▸ **DIRECTIONS FOR THIS TASK**
A word-for-word copy of the whole listing is required.

▸ **DATA BELOW**
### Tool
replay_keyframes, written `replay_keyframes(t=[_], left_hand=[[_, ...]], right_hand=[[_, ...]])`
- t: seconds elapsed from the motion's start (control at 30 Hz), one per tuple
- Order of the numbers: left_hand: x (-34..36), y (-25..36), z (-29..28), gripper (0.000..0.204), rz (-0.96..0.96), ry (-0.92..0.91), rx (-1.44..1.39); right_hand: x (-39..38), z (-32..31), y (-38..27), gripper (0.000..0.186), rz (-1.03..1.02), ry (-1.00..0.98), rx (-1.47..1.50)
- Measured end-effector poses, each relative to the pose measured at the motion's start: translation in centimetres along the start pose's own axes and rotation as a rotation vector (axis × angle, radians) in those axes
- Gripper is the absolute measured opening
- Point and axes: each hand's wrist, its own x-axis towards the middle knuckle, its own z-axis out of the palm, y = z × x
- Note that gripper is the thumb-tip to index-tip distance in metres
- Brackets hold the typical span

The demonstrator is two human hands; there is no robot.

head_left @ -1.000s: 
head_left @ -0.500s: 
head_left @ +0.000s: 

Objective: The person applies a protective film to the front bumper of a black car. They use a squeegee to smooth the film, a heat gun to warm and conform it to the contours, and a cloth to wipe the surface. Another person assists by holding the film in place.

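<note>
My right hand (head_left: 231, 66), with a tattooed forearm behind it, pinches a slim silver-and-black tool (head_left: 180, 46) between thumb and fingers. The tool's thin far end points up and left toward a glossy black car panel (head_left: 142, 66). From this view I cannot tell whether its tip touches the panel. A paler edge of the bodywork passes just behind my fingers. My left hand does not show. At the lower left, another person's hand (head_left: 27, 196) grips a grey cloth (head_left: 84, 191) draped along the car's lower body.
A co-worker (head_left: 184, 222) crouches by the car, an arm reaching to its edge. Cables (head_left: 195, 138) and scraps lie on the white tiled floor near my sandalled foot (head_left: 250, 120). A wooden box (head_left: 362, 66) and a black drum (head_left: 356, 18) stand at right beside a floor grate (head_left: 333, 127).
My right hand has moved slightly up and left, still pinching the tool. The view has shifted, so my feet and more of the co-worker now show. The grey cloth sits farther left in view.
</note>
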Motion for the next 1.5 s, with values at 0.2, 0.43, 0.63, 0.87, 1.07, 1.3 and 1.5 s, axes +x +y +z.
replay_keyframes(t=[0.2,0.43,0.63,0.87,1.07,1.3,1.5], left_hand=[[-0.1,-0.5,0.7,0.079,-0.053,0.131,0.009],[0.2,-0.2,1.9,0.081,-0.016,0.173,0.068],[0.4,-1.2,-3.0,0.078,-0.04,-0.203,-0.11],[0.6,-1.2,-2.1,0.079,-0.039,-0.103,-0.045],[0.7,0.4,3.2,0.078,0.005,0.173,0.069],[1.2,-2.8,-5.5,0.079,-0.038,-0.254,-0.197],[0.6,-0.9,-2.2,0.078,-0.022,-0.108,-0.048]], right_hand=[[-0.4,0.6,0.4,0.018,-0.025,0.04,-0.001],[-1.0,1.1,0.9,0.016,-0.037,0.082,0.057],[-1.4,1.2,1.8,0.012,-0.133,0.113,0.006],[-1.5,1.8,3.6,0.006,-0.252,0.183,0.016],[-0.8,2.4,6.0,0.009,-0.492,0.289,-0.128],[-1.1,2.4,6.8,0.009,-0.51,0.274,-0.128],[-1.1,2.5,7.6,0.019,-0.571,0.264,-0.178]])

▸ **PROBLEM SOLUTION**
### Tool
replay_keyframes, written `replay_keyframes(t=[_], left_hand=[[_, ...]], right_hand=[[_, ...]])`
- t: seconds elapsed from the motion's start (control at 30 Hz), one per tuple
- Order of the numbers: left_hand: x (-34..36), y (-25..36), z (-29..28), gripper (0.000..0.204), rz (-0.96..0.96), ry (-0.92..0.91), rx (-1.44..1.39); right_hand: x (-39..38), z (-32..31), y (-38..27), gripper (0.000..0.186), rz (-1.03..1.02), ry (-1.00..0.98), rx (-1.47..1.50)
- Measured end-effector poses, each relative to the pose measured at the motion's start: translation in centimetres along the start pose's own axes and rotation as a rotation vector (axis × angle, radians) in those axes
- Gripper is the absolute measured opening
- Point and axes: each hand's wrist, its own x-axis towards the middle knuckle, its own z-axis out of the palm, y = z × x
- Note that gripper is the thumb-tip to index-tip distance in metres
- Brackets hold the typical span

The demonstrator is two human hands; there is no robot.

head_left @ -1.000s: 
head_left @ -0.500s: 
head_left @ +0.000s: 

Objective: The person applies a protective film to the front bumper of a black car. They use a squeegee to smooth the film, a heat gun to warm and conform it to the contours, and a cloth to wipe the surface. Another person assists by holding the film in place.

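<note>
My right hand (head_left: 231, 66), with a tattooed forearm behind it, pinches a slim silver-and-black tool (head_left: 180, 46) between thumb and fingers. The tool's thin far end points up and left toward a glossy black car panel (head_left: 142, 66). From this view I cannot tell whether its tip touches the panel. A paler edge of the bodywork passes just behind my fingers. My left hand does not show. At the lower left, another person's hand (head_left: 27, 196) grips a grey cloth (head_left: 84, 191) draped along the car's lower body.
A co-worker (head_left: 184, 222) crouches by the car, an arm reaching to its edge. Cables (head_left: 195, 138) and scraps lie on the white tiled floor near my sandalled foot (head_left: 250, 120). A wooden box (head_left: 362, 66) and a black drum (head_left: 356, 18) stand at right beside a floor grate (head_left: 333, 127).
My right hand has moved slightly up and left, still pinching the tool. The view has shifted, so my feet and more of the co-worker now show. The grey cloth sits farther left in view.
</note>
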Motion for the next 1.5 s, with values at 0.2, 0.43, 0.63, 0.87, 1.07, 1.3 and 1.5 s, axes +x +y +z.
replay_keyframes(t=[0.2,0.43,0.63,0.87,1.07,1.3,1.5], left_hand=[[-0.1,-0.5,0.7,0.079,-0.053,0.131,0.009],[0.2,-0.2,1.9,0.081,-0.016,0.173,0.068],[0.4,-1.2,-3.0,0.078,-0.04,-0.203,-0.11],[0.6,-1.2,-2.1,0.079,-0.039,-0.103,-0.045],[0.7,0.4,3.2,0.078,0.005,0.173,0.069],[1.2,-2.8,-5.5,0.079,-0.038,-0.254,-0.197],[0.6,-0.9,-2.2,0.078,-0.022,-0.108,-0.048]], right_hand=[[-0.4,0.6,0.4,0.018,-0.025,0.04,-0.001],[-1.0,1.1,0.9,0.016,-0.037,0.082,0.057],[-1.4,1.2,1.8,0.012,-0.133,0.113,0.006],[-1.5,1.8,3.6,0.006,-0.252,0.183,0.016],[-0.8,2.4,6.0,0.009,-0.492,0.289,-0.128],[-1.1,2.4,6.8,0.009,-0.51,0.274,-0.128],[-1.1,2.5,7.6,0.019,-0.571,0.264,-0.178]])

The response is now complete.